Bacterial quantification assay to detect and monitor Pseudomonas aeruginosa infection in patients with bronchiectasis

BackgroundPseudomonas aeruginosa (PA) is the most commonly detected pathogen in bronchiectasis. The clinical standard of care for pathogen detection is culture, which has low sensitivity. Early detection and improved monitoring could be used to enhance eradication and long-term suppressive treatments. MethodsA novel bacterial quantification assay (BQA) targeting ribosomal RNA for the detection of viable PA was developed. The BQA sensitivity and specificity in patient samples was assessed utilising culture (n=57); as well as BioFire pneumonia panel (n=111) and 16S rRNA gene sequencing (n=62). The potential clinical impact of the BQA in clinical settings was explored using two international patient cohorts. ResultsThe BQA detected PA in 100% of samples where PA was identified by other methods.
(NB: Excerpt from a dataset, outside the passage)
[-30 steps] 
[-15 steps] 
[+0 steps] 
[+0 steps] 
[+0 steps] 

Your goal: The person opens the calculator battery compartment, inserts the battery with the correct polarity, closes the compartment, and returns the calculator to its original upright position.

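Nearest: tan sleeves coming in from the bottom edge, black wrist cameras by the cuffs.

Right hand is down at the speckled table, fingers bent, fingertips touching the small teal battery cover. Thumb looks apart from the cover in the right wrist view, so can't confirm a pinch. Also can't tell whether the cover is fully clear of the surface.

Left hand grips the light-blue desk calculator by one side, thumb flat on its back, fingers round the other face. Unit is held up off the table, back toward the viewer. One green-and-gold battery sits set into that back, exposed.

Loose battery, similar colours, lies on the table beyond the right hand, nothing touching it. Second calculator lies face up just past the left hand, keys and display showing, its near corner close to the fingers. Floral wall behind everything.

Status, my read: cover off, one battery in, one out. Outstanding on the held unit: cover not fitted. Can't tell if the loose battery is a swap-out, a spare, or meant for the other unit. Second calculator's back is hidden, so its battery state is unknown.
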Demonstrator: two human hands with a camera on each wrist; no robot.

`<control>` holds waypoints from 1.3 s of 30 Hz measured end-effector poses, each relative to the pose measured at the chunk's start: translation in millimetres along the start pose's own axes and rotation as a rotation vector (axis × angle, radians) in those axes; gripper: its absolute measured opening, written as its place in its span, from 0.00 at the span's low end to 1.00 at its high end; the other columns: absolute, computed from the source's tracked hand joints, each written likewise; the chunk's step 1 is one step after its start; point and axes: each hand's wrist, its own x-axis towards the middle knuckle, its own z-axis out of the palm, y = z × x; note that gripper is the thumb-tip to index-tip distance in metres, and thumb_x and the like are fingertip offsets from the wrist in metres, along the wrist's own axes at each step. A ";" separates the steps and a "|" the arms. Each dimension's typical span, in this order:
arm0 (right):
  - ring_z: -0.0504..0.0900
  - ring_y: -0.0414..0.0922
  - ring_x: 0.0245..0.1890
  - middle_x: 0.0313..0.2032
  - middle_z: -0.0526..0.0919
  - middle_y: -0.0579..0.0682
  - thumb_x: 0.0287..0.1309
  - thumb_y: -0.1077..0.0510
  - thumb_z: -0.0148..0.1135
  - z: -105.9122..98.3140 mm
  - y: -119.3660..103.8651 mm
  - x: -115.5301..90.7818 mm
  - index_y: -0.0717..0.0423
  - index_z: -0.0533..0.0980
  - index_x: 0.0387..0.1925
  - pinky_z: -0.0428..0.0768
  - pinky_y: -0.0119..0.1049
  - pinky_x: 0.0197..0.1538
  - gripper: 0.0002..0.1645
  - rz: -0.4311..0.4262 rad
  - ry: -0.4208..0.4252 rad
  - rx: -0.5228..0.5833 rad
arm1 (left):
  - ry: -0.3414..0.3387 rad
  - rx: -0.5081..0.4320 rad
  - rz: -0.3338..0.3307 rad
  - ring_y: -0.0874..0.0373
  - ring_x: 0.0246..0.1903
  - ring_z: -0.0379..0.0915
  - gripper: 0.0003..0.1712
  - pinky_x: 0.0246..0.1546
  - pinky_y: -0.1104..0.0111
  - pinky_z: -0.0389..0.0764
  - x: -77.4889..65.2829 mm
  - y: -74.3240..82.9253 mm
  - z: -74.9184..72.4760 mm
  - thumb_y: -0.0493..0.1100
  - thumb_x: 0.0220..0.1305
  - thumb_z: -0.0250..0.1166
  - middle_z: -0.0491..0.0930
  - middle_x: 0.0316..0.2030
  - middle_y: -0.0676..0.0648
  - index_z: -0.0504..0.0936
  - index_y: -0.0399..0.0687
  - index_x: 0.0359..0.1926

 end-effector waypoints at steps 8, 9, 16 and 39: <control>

The BQA quantification was positively correlated with quantitative culture (r=0.42; p<0.001) and BioFire (r=0.68; p<0.001). The BQA identified PA in an additional 23-44% of cases. To evaluate if this increased detection had clinical implications, we tested sputum samples considered to be PA negative by culture in patients who subsequently tested positive for PA. The BQA detected PA in 8/20 patient samples 8-484 days prior to primary detection by culture. In patients considered to have successful PA eradication by culture, the BQA detected PA in 13 samples from 27 patients who went on to relapse. ConclusionsThe BQA is a highly sensitive detection and quantification method for PA. The BQA demonstrated improved detection and treatment monitoring compared to culture, identifying patients who went on to either isolate a first PA or relapse.